Each line in the data holding "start" should be listed.

(DATA SUPPLIED)
——————————

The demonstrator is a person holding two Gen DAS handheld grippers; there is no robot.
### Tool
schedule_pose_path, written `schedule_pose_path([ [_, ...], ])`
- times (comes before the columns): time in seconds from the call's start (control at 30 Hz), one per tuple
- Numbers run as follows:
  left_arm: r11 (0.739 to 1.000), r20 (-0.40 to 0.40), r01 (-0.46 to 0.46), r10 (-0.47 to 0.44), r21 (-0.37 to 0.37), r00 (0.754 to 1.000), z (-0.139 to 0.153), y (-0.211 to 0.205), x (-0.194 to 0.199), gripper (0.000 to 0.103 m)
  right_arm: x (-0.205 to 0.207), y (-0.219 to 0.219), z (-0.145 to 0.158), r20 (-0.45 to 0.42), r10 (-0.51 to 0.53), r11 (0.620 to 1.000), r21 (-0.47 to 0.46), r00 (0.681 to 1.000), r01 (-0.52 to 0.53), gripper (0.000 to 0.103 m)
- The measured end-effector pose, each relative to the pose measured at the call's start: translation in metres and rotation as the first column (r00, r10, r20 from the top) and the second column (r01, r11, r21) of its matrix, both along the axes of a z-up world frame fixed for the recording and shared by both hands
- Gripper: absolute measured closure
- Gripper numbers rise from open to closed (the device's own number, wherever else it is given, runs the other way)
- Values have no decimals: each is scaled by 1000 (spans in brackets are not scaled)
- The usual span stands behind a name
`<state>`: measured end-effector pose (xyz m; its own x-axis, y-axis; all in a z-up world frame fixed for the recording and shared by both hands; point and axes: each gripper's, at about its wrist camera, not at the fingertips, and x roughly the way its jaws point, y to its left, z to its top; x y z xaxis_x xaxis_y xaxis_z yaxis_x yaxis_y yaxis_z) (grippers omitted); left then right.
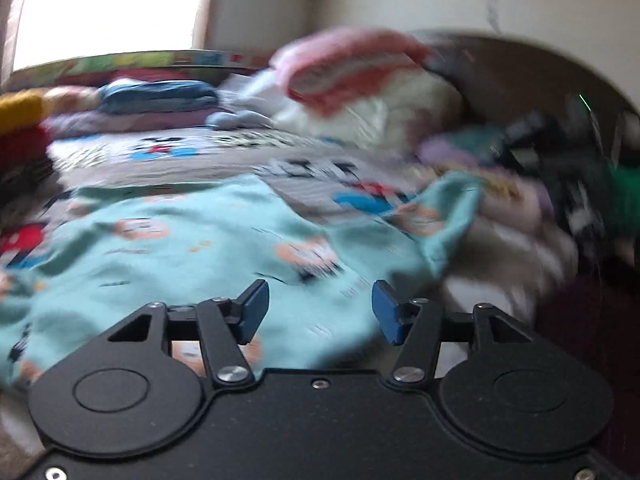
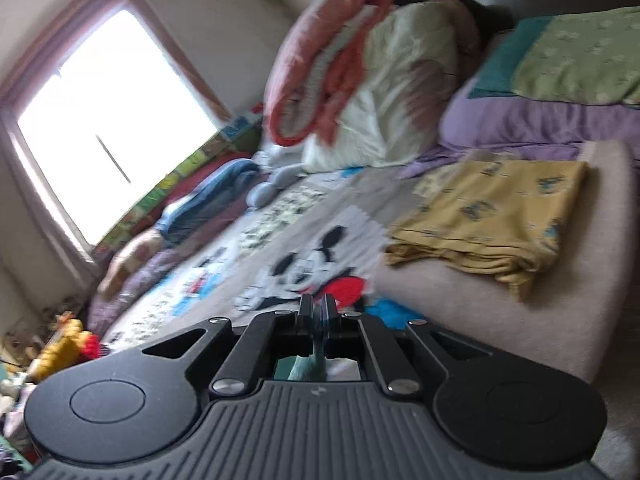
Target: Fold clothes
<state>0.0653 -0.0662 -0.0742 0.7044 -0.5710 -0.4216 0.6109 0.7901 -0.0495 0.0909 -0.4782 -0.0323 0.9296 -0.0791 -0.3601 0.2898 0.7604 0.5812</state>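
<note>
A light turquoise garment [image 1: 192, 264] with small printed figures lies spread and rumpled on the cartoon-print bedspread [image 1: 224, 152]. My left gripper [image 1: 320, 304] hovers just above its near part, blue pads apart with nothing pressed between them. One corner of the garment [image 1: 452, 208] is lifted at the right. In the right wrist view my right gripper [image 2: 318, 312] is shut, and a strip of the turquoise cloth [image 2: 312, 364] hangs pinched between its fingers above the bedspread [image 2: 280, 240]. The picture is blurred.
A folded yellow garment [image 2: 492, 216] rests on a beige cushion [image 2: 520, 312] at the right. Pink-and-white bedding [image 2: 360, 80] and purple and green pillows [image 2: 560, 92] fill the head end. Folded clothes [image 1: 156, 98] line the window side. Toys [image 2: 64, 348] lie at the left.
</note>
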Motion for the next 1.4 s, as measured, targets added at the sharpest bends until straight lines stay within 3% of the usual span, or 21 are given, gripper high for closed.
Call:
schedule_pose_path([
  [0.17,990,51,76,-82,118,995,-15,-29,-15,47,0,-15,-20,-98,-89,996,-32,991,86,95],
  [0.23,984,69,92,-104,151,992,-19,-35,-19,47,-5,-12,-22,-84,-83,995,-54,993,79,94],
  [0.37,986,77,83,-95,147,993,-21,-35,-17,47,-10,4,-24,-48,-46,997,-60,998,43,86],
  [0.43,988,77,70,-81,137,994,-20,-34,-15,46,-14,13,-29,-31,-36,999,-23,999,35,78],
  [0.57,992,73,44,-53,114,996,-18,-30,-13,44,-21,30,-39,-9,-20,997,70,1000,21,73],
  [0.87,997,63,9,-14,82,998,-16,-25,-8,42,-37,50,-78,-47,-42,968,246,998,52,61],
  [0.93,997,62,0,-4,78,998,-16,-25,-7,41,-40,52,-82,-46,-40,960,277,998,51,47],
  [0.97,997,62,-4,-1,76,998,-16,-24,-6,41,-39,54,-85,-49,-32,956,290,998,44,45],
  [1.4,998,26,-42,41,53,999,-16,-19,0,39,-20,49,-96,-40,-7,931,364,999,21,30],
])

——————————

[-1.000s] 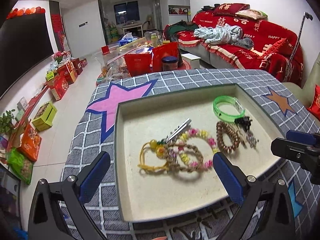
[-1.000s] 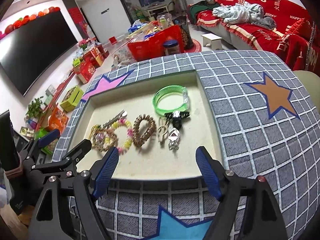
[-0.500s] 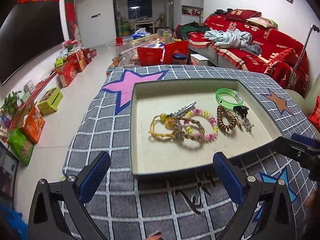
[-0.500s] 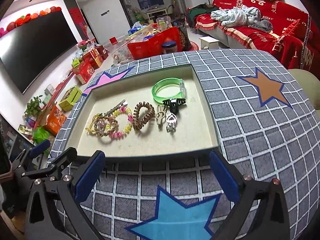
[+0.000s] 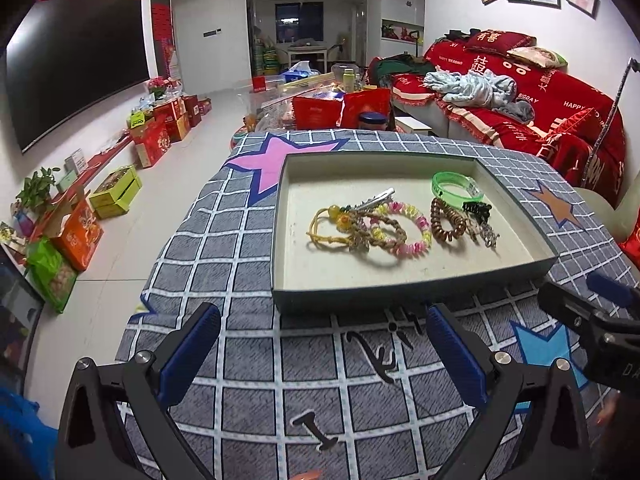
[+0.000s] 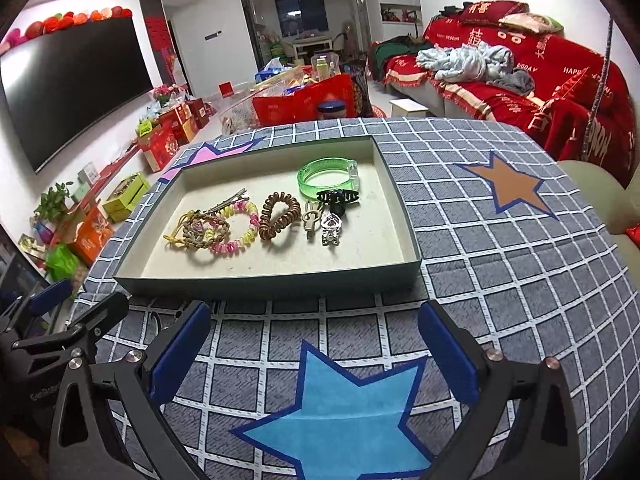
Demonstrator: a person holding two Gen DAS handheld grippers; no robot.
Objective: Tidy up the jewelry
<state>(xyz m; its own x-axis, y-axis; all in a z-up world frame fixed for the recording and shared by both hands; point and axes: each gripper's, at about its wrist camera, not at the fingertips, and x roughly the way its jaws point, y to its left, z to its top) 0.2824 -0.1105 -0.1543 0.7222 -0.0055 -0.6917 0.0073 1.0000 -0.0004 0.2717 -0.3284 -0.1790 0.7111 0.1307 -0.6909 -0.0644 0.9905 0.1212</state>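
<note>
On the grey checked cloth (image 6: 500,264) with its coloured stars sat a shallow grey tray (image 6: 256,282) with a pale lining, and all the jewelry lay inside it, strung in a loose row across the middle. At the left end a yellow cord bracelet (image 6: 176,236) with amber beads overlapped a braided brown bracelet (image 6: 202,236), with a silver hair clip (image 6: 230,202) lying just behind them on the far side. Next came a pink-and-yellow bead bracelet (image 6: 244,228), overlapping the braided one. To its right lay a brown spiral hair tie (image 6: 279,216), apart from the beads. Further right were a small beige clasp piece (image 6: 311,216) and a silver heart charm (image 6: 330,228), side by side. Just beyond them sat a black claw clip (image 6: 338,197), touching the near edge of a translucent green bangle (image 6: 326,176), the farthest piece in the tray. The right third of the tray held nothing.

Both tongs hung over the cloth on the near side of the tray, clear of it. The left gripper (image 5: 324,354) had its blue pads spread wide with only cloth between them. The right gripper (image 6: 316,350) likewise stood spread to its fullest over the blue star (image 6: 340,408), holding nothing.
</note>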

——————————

(TASK OUTPUT)
- times (comes before the columns): time in seconds from the call's start (control at 30 Hz), one per tuple
- The measured end-effector pose, each relative to the pose measured at the call's start: translation in metres and rotation as the first column (r00, r10, r20 from the top) and the second column (r01, r11, r21) of its matrix, both along the axes of a z-up world frame fixed for the recording and shared by both hands

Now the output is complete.